La falta de una evaluación objetiva y externa ha sido criticada por varios expertos, quienes argumentan que los EIA no proporcionan una visión clara del aprendizaje de los estudiantes. Eduardo Backhoff Escudero, expresidente de la Junta de Gobierno del Instituto Nacional para la Evaluación de la Educación, ha enfatizado que es inapropiado que los docentes evalúen a sus propios estudiantes, ya que esto puede llevar a una falta de rigor en la calificación.
### La Simulación de las Evaluaciones
La implementación de los EIA ha sido calificada por algunos como una simulación de evaluación. Backhoff Escudero ha comparado esta situación con intentar hacer trampa en una dieta, sugiriendo que los resultados obtenidos no son confiables ni válidos. «Es tanto como que quieras ponerte a dieta y que le hagas trampa a la balanza. ¿De qué sirve esa información? De nada», afirmó.

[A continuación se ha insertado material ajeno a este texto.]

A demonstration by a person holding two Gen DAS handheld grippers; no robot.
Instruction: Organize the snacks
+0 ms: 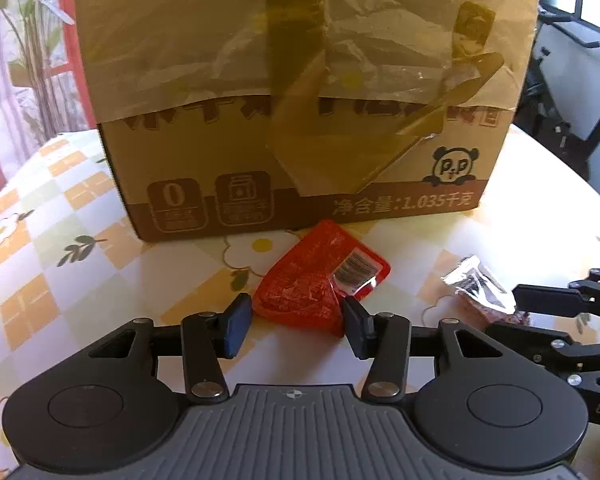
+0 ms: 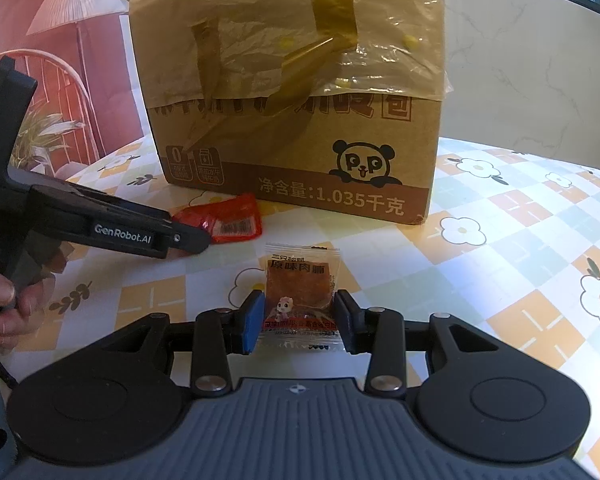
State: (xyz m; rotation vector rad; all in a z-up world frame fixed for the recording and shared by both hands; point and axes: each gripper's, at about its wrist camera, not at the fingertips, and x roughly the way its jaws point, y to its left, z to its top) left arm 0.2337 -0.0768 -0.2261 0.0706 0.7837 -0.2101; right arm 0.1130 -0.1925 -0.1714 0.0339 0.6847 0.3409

Los críticos de las evaluaciones también han señalado que los estados con peores resultados en evaluaciones anteriores, como PISA o Planea, han obtenido calificaciones más altas en los EIA. Esto ha llevado a cuestionar la efectividad de las políticas educativas actuales y la capacidad de los sistemas de evaluación para reflejar la verdadera calidad educativa.
La situación es aún más compleja cuando se considera que los estudiantes de entornos socioeconómicos vulnerables suelen tener menos oportunidades de aprendizaje. Backhoff Escudero ha destacado que los estudiantes más pobres tienden a asistir a escuelas con menos recursos y profesores menos capacitados, lo que se traduce en un menor rendimiento académico. Sin embargo, los resultados de los EIA sugieren que estos estudiantes están superando a sus pares en estados más desarrollados, lo que contradice las expectativas basadas en datos anteriores.

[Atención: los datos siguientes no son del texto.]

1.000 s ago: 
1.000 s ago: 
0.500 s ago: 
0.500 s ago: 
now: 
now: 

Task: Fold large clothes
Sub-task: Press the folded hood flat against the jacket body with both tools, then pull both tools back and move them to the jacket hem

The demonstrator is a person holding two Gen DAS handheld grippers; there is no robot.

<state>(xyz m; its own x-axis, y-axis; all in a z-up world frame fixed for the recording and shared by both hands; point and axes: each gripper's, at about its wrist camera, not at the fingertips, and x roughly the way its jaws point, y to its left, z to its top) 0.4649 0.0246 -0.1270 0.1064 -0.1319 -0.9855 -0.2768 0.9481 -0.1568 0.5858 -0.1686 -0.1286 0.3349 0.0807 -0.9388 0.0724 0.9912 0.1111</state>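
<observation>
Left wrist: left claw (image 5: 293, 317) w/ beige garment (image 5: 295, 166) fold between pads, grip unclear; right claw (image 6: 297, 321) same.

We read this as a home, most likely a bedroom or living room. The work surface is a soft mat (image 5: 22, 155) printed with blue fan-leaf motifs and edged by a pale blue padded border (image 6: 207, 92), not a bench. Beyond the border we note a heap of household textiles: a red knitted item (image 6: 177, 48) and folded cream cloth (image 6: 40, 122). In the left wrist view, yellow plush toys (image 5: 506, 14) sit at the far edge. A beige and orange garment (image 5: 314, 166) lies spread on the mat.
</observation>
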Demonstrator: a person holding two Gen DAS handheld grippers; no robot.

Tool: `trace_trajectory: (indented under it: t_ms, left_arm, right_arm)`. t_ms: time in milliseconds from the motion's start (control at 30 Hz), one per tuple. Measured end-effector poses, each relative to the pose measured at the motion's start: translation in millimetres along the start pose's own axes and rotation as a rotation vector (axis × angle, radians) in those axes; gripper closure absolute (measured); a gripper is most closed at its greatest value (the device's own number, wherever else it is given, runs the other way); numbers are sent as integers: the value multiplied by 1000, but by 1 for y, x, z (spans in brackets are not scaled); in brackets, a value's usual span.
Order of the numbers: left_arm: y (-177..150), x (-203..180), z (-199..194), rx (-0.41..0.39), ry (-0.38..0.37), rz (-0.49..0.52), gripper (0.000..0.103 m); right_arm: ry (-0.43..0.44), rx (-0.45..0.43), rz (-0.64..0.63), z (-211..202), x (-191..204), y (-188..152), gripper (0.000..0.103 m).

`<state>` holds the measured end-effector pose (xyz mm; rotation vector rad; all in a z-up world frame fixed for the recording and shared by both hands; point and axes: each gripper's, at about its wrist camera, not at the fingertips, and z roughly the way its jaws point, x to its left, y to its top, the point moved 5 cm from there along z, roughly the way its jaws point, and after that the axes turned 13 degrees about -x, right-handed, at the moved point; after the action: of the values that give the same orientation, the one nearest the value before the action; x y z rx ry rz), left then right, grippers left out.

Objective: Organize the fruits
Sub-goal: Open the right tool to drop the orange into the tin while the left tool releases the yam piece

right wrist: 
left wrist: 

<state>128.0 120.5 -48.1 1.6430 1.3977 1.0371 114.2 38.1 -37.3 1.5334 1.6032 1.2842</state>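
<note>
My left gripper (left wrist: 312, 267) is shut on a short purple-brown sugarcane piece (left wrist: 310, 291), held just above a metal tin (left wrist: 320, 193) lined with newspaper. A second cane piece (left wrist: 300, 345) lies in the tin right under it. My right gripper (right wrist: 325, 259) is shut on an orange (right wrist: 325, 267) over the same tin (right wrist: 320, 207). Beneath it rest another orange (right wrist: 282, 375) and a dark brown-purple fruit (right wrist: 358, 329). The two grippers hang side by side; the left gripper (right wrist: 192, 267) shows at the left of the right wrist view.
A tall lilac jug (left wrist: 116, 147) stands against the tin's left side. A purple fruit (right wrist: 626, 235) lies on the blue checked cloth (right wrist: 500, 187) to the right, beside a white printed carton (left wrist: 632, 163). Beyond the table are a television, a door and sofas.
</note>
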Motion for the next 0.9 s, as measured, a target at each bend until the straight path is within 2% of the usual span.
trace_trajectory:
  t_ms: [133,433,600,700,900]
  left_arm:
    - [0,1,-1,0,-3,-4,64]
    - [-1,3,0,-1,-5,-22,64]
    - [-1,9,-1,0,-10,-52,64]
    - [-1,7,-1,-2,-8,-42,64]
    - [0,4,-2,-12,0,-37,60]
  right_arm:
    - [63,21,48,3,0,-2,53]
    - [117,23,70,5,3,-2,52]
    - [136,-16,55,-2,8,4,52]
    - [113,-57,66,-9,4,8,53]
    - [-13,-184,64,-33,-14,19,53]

### La Necesidad de una Evaluación Objetiva
La controversia en torno a los EIA subraya la necesidad de una evaluación educativa más objetiva y transparente. La falta de confianza en los resultados actuales podría tener implicaciones significativas para las políticas educativas en México. Si los resultados de las evaluaciones no reflejan la realidad del aprendizaje de los estudiantes, las decisiones basadas en estos datos podrían ser erróneas y perjudiciales para el sistema educativo en su conjunto.

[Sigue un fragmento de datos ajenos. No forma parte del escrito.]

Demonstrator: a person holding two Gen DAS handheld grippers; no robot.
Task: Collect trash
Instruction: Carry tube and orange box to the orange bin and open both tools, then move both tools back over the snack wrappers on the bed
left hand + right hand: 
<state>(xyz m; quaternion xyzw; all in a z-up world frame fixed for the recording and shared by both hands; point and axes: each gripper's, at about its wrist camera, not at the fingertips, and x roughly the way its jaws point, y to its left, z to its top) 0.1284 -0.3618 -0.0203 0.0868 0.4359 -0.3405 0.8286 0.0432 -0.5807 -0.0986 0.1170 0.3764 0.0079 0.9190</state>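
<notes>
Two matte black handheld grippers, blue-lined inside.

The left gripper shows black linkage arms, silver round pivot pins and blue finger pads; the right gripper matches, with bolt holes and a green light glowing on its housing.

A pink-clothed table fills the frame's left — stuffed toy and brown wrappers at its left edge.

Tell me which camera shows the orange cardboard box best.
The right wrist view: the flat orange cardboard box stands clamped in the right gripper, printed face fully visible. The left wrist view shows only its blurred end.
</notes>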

Los expertos coinciden en que es fundamental establecer un sistema de evaluación que sea independiente y que proporcione datos precisos y comparables sobre el rendimiento educativo en todo el país. Esto no solo ayudaría a identificar áreas de mejora, sino que también podría contribuir a una mayor rendición de cuentas en el sistema educativo.
La situación actual plantea un desafío importante para las autoridades educativas, que deben encontrar un equilibrio entre la evaluación interna y la necesidad de una evaluación externa que garantice la calidad educativa. La implementación de un sistema de evaluación más riguroso podría ser clave para abordar las disparidades en el aprendizaje y asegurar que todos los estudiantes, independientemente de su ubicación geográfica o situación socioeconómica, tengan acceso a una educación de calidad.
En resumen, los resultados de los EIA han puesto de manifiesto una serie de contradicciones en el sistema educativo mexicano. A medida que se avanza hacia un futuro educativo más inclusivo y equitativo, será crucial abordar estas cuestiones y trabajar hacia una evaluación que realmente refleje el aprendizaje y el desarrollo de los estudiantes en todo el país.